Life and filmmaking have a way of colliding like that.
The First Time Sharing Our Film with an Audience
Watching the audience laugh, react, and experience the emotional turns of the story together reminded me why people still gather in dark theaters to watch films in the first place. Storytelling is communal. It is emotional. It creates shared experience.
I’m grateful our core creative team was there, minus our cinematographer Dave Rutherford, who unfortunately was in the emergency room recovering from a torn meniscus.
I was disappointed the Taca family couldn’t attend the screening because of the strict ticket limitations tied to the event, but we had no control over that.
One of our top priorities now is ensuring the family can experience the film properly in a theater surrounded by an audience so they can feel the full emotional journey the same way we did that night.
As I sat there watching the film unfold on the screen, I kept thinking about what we tried to do as team this entire rushed production journey: make steak on a hamburger budget.
Steak or Hamburger?
The title of our film carries a bit of irony. "Steak Guerrillas" was originally a term coined by Ferdinand Marcos to mock members of the Movement for a Free Philippines.
The phrase was intended to paint his political opponents as wealthy exiles living comfortably in the United States while criticizing his regime from afar.
The reality was very different.
Many of those exiles left successful careers, financial security, and comfortable lives behind. Former generals worked as security guards. Professionals took jobs far below their qualifications.

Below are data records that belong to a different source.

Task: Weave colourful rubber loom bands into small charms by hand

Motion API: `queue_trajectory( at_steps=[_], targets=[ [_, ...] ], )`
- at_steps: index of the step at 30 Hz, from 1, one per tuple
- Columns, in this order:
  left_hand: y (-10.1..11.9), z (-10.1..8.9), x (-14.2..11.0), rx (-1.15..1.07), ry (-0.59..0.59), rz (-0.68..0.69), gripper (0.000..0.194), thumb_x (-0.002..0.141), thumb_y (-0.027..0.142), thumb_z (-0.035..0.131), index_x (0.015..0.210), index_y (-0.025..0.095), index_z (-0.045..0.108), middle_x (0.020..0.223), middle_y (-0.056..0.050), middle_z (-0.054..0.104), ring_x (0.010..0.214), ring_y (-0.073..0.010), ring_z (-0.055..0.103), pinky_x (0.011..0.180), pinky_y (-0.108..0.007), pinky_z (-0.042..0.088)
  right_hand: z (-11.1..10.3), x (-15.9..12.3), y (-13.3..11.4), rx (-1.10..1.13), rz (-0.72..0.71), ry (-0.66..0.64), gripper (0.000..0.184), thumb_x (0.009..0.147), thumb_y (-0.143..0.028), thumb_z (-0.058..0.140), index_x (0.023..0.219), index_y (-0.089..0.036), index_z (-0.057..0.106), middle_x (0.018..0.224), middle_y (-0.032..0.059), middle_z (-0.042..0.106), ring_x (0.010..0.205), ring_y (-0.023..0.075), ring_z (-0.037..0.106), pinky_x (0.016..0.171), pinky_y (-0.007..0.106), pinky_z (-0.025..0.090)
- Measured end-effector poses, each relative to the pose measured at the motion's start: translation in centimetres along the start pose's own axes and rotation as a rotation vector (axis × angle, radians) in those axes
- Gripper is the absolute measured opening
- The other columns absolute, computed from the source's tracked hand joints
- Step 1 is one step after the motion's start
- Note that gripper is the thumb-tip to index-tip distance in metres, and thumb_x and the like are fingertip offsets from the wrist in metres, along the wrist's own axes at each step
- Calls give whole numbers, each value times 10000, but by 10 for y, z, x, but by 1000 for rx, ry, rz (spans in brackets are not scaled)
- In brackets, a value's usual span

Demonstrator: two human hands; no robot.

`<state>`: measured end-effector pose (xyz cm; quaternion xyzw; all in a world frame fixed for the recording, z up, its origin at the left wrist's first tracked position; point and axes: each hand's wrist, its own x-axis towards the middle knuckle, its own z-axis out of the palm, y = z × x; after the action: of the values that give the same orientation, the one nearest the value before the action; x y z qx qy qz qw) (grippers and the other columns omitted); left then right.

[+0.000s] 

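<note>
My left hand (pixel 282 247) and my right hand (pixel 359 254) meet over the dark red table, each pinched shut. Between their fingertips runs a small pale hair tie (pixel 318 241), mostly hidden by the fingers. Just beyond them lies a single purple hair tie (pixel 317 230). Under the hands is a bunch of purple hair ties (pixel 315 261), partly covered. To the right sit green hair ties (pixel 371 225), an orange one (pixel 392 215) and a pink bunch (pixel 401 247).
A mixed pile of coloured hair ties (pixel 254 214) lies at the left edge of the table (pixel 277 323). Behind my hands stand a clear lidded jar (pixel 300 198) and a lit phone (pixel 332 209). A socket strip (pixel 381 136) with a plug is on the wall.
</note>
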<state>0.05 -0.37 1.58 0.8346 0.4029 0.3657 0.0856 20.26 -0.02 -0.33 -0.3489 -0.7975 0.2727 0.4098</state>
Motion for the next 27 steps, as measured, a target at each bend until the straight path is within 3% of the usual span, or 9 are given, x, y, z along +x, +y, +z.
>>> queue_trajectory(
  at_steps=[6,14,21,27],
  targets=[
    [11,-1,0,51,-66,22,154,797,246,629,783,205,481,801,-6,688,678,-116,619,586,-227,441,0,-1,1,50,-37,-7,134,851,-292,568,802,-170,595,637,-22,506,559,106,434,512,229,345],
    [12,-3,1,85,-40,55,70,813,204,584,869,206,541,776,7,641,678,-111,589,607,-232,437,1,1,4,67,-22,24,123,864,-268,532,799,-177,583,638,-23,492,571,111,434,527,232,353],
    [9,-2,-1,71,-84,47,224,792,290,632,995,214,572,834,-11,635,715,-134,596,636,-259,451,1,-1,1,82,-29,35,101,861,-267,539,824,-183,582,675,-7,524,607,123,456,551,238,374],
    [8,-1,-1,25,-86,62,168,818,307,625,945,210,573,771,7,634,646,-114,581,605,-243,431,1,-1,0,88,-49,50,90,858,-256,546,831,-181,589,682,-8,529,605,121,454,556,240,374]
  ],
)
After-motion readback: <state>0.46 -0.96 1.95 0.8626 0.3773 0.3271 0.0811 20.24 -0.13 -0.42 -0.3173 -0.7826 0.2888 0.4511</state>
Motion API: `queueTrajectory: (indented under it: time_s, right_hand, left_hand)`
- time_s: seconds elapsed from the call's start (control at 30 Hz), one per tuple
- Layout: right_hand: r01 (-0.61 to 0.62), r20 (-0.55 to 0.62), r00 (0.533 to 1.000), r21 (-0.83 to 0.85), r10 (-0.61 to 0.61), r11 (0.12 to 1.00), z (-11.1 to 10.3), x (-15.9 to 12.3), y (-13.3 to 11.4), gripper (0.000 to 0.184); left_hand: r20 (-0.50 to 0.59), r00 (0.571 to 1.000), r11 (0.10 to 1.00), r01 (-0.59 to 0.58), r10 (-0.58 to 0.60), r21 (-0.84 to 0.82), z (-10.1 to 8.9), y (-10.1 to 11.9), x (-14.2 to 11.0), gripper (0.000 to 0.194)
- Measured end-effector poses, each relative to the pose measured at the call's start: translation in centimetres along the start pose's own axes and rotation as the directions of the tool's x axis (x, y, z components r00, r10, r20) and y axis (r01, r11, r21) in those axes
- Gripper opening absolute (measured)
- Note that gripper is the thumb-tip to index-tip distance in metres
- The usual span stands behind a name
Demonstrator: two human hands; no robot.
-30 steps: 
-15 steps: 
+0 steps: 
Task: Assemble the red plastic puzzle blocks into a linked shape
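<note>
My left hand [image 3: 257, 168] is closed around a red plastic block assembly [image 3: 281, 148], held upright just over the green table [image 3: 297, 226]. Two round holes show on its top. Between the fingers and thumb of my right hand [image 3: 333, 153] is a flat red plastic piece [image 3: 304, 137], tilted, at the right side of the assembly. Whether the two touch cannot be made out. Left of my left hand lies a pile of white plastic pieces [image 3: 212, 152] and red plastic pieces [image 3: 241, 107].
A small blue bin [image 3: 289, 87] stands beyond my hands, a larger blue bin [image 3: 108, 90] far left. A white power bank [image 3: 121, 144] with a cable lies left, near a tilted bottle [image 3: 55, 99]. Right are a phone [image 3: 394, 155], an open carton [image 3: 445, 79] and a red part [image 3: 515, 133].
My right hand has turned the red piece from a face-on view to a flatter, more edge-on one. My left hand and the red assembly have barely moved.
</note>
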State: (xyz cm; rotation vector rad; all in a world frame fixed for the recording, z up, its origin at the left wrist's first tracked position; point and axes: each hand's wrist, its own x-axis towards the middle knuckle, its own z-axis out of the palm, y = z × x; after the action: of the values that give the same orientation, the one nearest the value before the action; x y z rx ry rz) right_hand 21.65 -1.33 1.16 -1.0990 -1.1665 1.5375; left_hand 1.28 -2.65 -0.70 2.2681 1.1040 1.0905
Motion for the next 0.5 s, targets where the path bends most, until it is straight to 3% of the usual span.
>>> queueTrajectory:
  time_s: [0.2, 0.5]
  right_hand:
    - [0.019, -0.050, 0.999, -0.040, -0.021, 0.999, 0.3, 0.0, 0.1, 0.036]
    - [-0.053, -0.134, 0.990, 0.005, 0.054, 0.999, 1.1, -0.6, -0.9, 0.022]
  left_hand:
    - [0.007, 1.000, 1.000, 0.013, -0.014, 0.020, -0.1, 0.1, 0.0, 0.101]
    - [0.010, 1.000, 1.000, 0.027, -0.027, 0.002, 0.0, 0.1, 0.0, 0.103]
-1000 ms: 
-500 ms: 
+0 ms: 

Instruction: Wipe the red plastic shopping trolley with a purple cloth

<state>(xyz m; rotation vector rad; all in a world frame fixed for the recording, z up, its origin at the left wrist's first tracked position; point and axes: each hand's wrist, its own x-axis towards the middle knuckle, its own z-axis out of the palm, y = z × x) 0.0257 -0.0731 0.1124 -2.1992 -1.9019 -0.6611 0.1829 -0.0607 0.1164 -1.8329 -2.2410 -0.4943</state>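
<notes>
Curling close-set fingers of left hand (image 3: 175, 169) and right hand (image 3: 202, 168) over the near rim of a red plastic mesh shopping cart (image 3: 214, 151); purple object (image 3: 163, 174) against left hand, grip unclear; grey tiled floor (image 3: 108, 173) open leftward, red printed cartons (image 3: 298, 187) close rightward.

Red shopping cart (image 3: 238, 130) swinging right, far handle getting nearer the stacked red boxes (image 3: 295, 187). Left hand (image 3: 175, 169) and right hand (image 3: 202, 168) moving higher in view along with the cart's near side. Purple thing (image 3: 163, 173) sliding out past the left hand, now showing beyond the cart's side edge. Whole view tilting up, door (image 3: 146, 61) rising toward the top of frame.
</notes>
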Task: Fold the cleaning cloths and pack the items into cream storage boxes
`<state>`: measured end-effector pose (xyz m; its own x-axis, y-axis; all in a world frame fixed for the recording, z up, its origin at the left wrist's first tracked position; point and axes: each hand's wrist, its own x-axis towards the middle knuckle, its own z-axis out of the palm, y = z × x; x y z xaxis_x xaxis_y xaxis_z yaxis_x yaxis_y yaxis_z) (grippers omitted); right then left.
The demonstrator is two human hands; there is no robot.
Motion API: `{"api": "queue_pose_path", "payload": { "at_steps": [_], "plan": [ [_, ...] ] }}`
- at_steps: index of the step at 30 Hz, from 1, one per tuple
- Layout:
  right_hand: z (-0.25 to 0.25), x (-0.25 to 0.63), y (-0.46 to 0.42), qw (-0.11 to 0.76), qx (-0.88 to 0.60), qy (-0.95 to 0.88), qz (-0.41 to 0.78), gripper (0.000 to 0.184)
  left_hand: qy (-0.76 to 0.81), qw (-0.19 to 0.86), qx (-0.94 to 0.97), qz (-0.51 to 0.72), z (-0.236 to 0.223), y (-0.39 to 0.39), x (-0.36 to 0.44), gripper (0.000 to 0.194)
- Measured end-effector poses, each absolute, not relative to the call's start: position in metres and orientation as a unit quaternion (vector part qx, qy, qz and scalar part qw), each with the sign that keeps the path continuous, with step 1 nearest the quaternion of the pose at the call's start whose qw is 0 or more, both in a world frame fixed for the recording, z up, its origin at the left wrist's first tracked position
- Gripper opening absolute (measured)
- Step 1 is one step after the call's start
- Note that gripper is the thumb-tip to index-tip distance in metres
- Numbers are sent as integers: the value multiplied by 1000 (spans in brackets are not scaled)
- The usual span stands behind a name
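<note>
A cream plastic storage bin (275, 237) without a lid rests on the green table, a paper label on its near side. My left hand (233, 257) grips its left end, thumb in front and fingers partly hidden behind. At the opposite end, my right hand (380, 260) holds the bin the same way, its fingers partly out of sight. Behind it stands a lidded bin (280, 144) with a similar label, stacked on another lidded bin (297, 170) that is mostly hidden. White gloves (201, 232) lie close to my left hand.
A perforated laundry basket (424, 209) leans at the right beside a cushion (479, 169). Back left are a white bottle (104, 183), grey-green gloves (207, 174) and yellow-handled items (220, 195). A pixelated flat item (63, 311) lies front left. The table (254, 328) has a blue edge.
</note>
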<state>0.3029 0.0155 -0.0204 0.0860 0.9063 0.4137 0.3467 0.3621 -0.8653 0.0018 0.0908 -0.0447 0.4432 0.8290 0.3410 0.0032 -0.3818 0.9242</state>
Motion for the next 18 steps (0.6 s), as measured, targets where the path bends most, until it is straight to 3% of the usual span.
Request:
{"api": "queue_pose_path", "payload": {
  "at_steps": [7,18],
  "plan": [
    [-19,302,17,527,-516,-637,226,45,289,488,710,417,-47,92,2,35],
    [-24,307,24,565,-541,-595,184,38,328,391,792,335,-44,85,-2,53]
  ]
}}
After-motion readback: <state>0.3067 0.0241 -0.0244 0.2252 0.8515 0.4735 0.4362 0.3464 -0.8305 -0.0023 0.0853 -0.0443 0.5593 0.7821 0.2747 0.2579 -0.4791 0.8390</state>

Dr. Arturo Taca and his family started over from scratch in America. They sacrificed status, income, and certainty because they believed some things were more important than comfort.
Dr. Taca eventually reclaimed the term by making it the title of his memoir.
As I reflect on our filmmaking journey, I find myself thinking about the sacrifices we’ve made. Our team worked for a fraction of what they are worth. We stretched every dollar. We solved problems with creativity instead of money.
We kept moving forward because we believed the story mattered.
Like the story we are telling, the making of this film has also been a story of sacrifice, persistence, and a group of people working together to accomplish something larger than themselves.
St. Louis Film Grant & Our Changing Plans
The truth is this film would not exist without the generosity and belief of the St. Louis Regional Arts Commission and Continuity through the St. Louis Film Project grant program. Their support gave us the opportunity to attempt something that otherwise never would have happened.
More importantly, the experience has helped me understand what the studio we’re developing is really meant to become.
Steak Guerrillas isn’t just a film. It is a proof-of-concept. It is a real-world laboratory where we pressure tested ideas about collaboration, creator compensation, profit sharing, technology, documentary storytelling, and independent film production.
Some assumptions proved correct. Others did not. But the experience reinforced my belief that there is a better way to develop and produce true stories.
This article is the first in an ongoing Filmmaking for ALL™ series where I pull back the curtain on the real process of independent filmmaking.
Not the polished version people post on social media after the premiere. The real version. The messy version. The version where talented people sacrifice, improvise, adapt, and collaborate to create something larger than the resources available to them.
That is what this film has been from the very beginning. Originally, Steak Guerrillas was supposed to be a much smaller project with a much bigger budget.
Our initial plan was to produce a short documentary under forty minutes. We also planned to supplement the grant funding with additional private investment, tax credits, and financial support connected to the family. Those were our best laid plans.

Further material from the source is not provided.